Chatterbox Part 5 — Self healing

This is the fifth part of the Chatterbox series. For your convenience you can find other parts in the table of contents in Part 1 – Origins

One of the most important parts for reliable systems is their ability to heal themselves. While it may sound easy, there are many things to consider here. Let’s say that you want to monitor if your process (or subprocess) died. But then:

  • How do you know it died? Maybe it’s just slow? Maybe it’s waiting for mutex? Maybe it’s working hard on some loong (infinite?) loop? Super simple — just add ping!
  • How do you handle ping? If you run it on a separate thread then how do you know if it isn’t the only running thread in your app? You need to maintain daemon threads properly
  • What if ping is slow? Maybe you should just give it a couple of retries before killing?
  • How do you call ping? File? Socket? Named pipe?

Okay, let’s say that we think process isn’t responding. Let’s kill it. How?

  • Stopping it “the right way” probably won’t work because it is not responding
  • But if we kill it then it won’t release the resources
  • What if it’s being debugged? We won’t just kill it because operating system will stop us
  • What if it is reporting errors (WER)? We can’t kill it either
  • What if it’s some zombie process and it cannot be killed at all?
  • What if it’s running remotely and we lost the connection?
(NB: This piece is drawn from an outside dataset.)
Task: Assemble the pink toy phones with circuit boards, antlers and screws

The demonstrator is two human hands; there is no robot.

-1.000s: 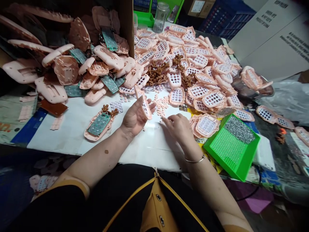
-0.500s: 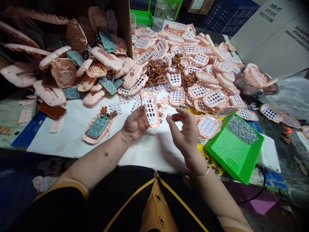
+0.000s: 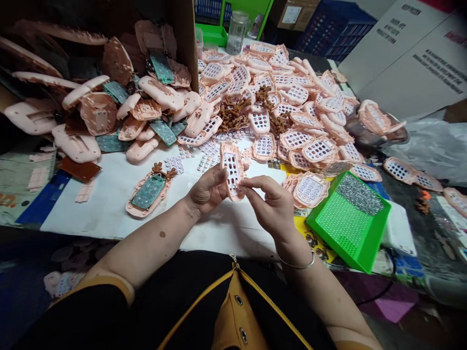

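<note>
A pink shell with rows of holes (image 3: 232, 170) is held upright, slightly tilted, by my left hand (image 3: 209, 191), its fingers wrapped round the left side and behind. The thumb and forefinger of my right hand (image 3: 268, 204) are pinched together at the shell's lower right edge; whatever lies between them is too small to make out. Small pale key pieces (image 3: 208, 158) lie on the white sheet just beyond. To the left rests a pink shell holding a green circuit board (image 3: 149, 191), with brown antler-like parts (image 3: 164, 171) at its top.
A large heap of pink shells (image 3: 295, 92) covers the back, with brown pieces (image 3: 233, 113) among them. At the left, a cardboard box (image 3: 187, 43) holds shells and boards. A green tray (image 3: 350, 218) with small metal parts stands at the right, beside stacked shells (image 3: 310, 189).
My right hand has moved left, and its fingertips now meet the held shell's lower edge. The shell has shifted slightly right and down in my left hand. The view has turned a little.
</note>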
Okay, let’s say we killed it. Let’s now restart:

  • What if resources are still locked?
  • What if it had mutex? We can take ownership but how do we know if data is correct?
  • What if the process dies deterministically because of some poison message? How many times do we restart it? Do we do exponential backoff? Something else?
  • What if our watchdog dies and there is nothing to restart the process?

And so on…

It’s not easy to implement proper watchdog but you need to realize one thing — your process WILL die. Sooner or later. Your machine will restart as well. You cannot catch all exceptions, you cannot handle all issues, sometimes you just need to restart.

My solution currently works like this:

  • Watchdog observers processes via named pipe
  • Each process has deep ping which does something meaningful (we’ll cover that in next part)
  • If ping failed 3 times, watchdog restarts the process
  • Watchdog can take memory dump to simplify debugging later on
  • Processes observe watchdog and kill themselves if watchdog dies
  • Instead of using system mutexes I’m using my custom ones to track ownership (PID and TID)
  • Each mutex is locked with timeout (this is crucial, never wait indefinitely)
  • If process A detects that B holds mutex for too long, it takes B’s memory dump and kills it to retake the lock
  • I had to override a lot of system settings for WER and others, to not end up with zombie processes which cannot be killed at all

It works. While I never can say that it is bulletproof, I haven’t seen issues for months now and it survived many severe conditions (CPU 100% consumed for hours, no memory, no disk space etc).